{ critical consciousness }

 

In The Prison Notebooks, Antonio Gramsci highlights to his readers that “the starting-point of critical elaboration is the consciousness of what one really is, and is ‘knowing thyself’ as a product of the historical process to date, which has deposited in you an infinity of traces, without leaving an inventory…” As such, Gramsci continues, “it is imperative to compile such an inventory” (1930-32). For Gramsci, this process of critical self-understanding represents the starting point for the possibility of any transformative action, underlines the centrality of human empowerment to any successful revolutionary process and, crucially, is the basis upon which this form of social transformation is not one that aims at replacing an oppressive reality with its mirror image, but one that is capable of becoming an act of liberation for both the coloniser and the colonised. A process aimed at recovering and politicising memory, and ‘inventing new souls’. And the pivotal agents in igniting this transformative process; highlighting the link between thought and action; illuminating this infinity of traces; speaking the truth to power; imagining alternative social and political relations, and revolutionising possibilities on the ground from within particular communities? Organic intellectuals.

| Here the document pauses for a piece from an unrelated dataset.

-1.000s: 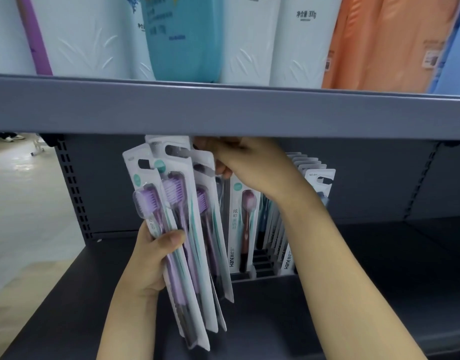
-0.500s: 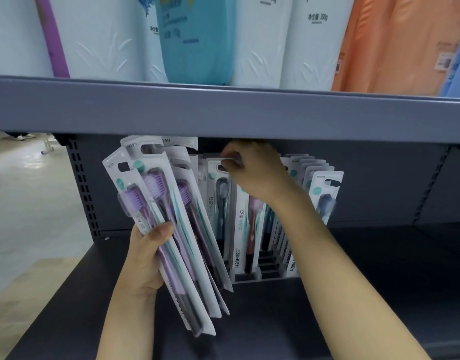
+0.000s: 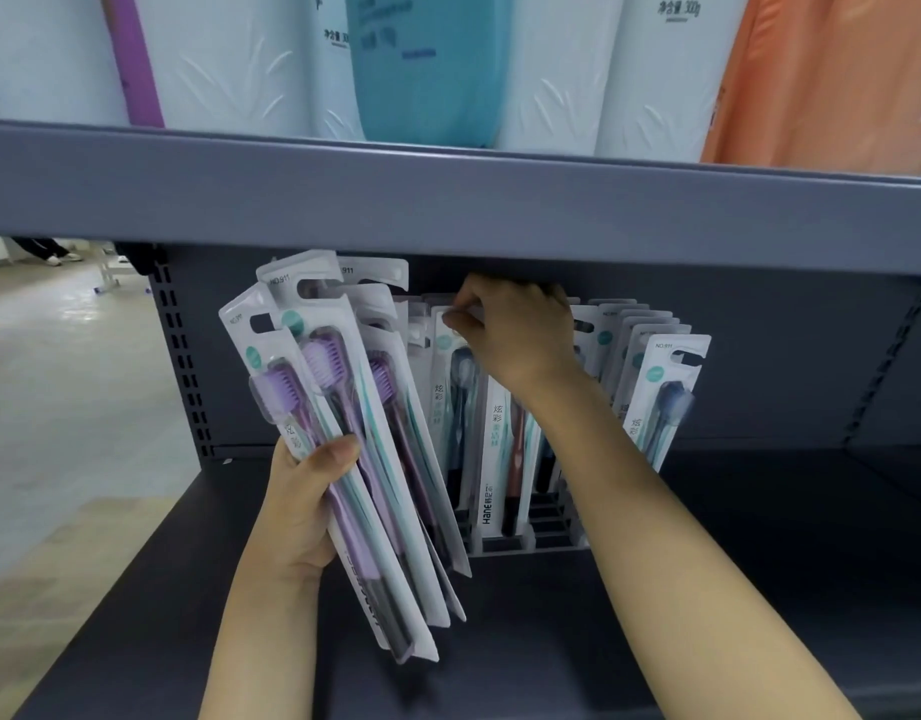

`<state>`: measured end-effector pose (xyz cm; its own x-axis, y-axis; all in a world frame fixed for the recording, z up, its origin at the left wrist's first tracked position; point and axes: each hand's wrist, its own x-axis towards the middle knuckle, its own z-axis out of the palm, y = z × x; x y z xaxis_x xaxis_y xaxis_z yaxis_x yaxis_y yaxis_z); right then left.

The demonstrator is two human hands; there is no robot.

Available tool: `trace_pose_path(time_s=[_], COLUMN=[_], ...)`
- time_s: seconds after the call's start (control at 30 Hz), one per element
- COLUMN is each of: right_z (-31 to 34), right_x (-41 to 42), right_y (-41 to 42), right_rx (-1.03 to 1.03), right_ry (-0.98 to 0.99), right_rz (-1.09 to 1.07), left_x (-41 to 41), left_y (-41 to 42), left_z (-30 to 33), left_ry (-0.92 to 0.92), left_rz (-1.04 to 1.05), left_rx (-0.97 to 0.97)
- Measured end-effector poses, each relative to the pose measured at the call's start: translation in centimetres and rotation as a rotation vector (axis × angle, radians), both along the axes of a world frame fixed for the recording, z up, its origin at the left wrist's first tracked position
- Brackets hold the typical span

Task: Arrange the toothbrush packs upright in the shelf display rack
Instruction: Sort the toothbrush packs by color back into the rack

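The left hand (image 3: 305, 504) grips a fanned bundle of purple toothbrush packs (image 3: 354, 449), tilted, just left of the display rack (image 3: 531, 543). The right hand (image 3: 515, 335) reaches above the rack, fingertips pinching the top of an upright pack (image 3: 453, 407) standing there. More packs (image 3: 650, 387) stand beside its wrist.

Soft even light, curved blurry edges
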<state>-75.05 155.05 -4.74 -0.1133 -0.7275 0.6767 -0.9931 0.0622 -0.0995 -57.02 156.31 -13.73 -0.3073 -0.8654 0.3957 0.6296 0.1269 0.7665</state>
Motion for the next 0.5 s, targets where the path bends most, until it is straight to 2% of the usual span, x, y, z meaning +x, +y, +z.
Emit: trace_pose_path(time_s=[0.23, 0.5], right_z=[0.16, 0.80], right_x=[-0.33, -0.62], right_y=[0.06, -0.32], right_rx=[0.030, 0.059], right_ry=[-0.006, -0.128], right_rz=[0.007, 0.021], left_x=[0.11, 0.44], left_y=[0.14, -0.10], left_z=[0.03, 0.23], left_ry=[-0.007, 0.011], left_rz=[-0.004, -0.026], left_rx=[-0.027, -0.062])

In my current work, I seek to re-excavate and explore images of public intellectuals broadly linked to the Arab Left—as imagined and narrated from within their own self-understandings and conceptions of the world, and from within the history, philosophical worldviews, theories and geographies of the communities of resistance to which they belong. What are the self-understandings of these intellectuals? How do they locate themselves within their own history? What life experiences lead them to develop a critical consciousness, or give them access to alternative ways of being, of doing language, and of conceiving of and knowing the world? Do they all belong to a particular class or social group? Do they always inhabit the margins, and remain in radical spaces of opposition that do not seek to seize power? How do they experience the world and themselves geographically, and how do these contexts and locations influence their ideas? How do they see power, social justice, solidarity and ‘the political’? How do their ideas and theories travel across histories, communities and geographies?

Through these explorations, I aim to experiment with ideas linked to the revolutionary power of philosophy; to the dynamics of building counterhegemony and communities of resistance; and to the politics of location and the creation of radical spaces of possibility at the margins. I aim to do so from within these particular points of beginning, and from within the oppositional struggles of this particular community of resistance. For, as bell hooks has voiced, “We are wedded in language, have our being in words…the oppressed struggle in language to recover ourselves, to reconcile, to reunite, to renew. Our words are a resistance. Language is also a place of struggle” (1989). The same can be said of where we choose to place our points of beginning. Beginnings are also a place of struggle. To begin with us, to centre us, is a resistance.